Breast Reduction

About Breast Reduction

A breast reduction procedure is designed to reduce the size of large, heavy breasts by removing some of the breast tissue.

You may be contemplating breast reduction surgery if you feel your breasts are out of proportion with the rest of your body; if the weight of large breasts is causing medical problems such as back or neck pain, skin irritations, skeletal deformities, bad posture or breathing problems; or if large breasts are limiting your ability to do physical activity.

Whatever your reasons for considering a breast reduction, the outcome should mean smaller, lighter, firmer and more "lifted" breasts. This gives many women more confidence with the clothes they can wear and the activities they can enjoy. However, it is important that you are realistic about what you expect from this surgery and understand that results can vary significantly from patient to patient for a number of reasons.

Your Procedure

Surgical techniques are varied but the most common techniques used are either an "anchor" shaped or "lollipop" shaped incision that follows the natural contour of the breast. Excess skin and breast tissue is removed to produce a smaller, firmer breast and the nipple is often repositioned. The skin surrounding the nipple is then brought together to reshape the bust. Your stitches will usually be located around the nipple and in a vertical line extending downwards from the nipple to the crease of the breast and in some cases along the length of the crease under the breast.
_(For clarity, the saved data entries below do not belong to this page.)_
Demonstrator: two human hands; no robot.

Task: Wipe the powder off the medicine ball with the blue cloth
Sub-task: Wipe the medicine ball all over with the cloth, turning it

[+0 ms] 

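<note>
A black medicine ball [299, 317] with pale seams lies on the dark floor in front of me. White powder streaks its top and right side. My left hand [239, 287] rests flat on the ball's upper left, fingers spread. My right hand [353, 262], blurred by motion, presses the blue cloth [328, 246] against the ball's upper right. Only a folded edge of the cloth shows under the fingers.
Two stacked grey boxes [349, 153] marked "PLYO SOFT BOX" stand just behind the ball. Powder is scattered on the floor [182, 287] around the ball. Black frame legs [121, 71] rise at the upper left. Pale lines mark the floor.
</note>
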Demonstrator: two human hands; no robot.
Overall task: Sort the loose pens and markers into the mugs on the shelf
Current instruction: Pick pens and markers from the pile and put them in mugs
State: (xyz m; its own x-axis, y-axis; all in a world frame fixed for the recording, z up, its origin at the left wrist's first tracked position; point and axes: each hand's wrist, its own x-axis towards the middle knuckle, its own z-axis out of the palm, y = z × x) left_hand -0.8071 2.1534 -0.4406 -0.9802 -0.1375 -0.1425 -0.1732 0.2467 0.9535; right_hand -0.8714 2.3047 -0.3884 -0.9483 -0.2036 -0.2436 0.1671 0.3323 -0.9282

The procedure is performed under general anaesthetic and normally takes 2 to 3 hours. Your total stay in hospital should be one to two days.

After Your Procedure

  • You may have drains from your breasts to help remove any excess fluid and aid the healing process. These are removed prior to your discharge from hospital.
  • Some pain or discomfort at your wound site and/or drain site can be expected. This will eventually settle and can be managed with oral pain medication.
  • To help with the prevention of blood clots forming in your legs, you will have been measured for TED stockings and compression sleeves (SCDs) prior to your operation. These are worn to the operating theatre and post-operatively. You are able to stop wearing the SCDs once you are comfortably mobile. The TED stockings are to be worn until you are discharged from hospital.
  • The garment for which you were measured up at your initial consultation will be put on you in theatre once your operation is complete. This must be worn continuously for six weeks to help keep the breasts supported.

At Home

  • You may notice some redness, swelling and bruising around the wound, which is normal.
  • You may have some pain around the wound sites, which is normal and will eventually settle. It can be managed with oral pain medication.
  • A small amount of discharge from the wounds is normal.
  • You will have dressings over your wound site. These should be left on until the two to three week post-op review. These dressings are waterproof, so there is no need to cover them to have a shower. However, if the dressings lift before the post-op review, please contact one of the clinic nurses.
  • You must continue to wear your garment for six weeks.
  • Avoid heavy lifting, strenuous exercise and unnecessary strain on your wounds for six weeks after surgery.
  • Make sure you remain mobile at home, going for short walks, etc.
  • Avoid driving for two weeks after surgery, and if necessary, only drive short distances until six weeks after surgery.
  • Post-operative lethargy is often experienced and can last for a month or more after your operation.
  • You should eat a nutritious diet high in vitamin C and drink plenty of water to help promote wound healing.
  • A post-op review will generally be carried out three weeks after your surgery.

Things To Look Out For

Surgery is not without its risks and we encourage all patients to be mindful of the warning signs that a complication may be developing. If you experience any of the following symptoms during your recovery, please contact us immediately.

  • Signs of infection such as; high temperature, heavy discharge from your wound site, an increase in redness or heat around your wound site, or a dramatic increase in pain that is not relieved by oral pain medication.
  • Increased swelling around your wound.
  • Nausea or vomiting which does not settle.

Outside of clinic hours, please contact your GP or closest emergency department.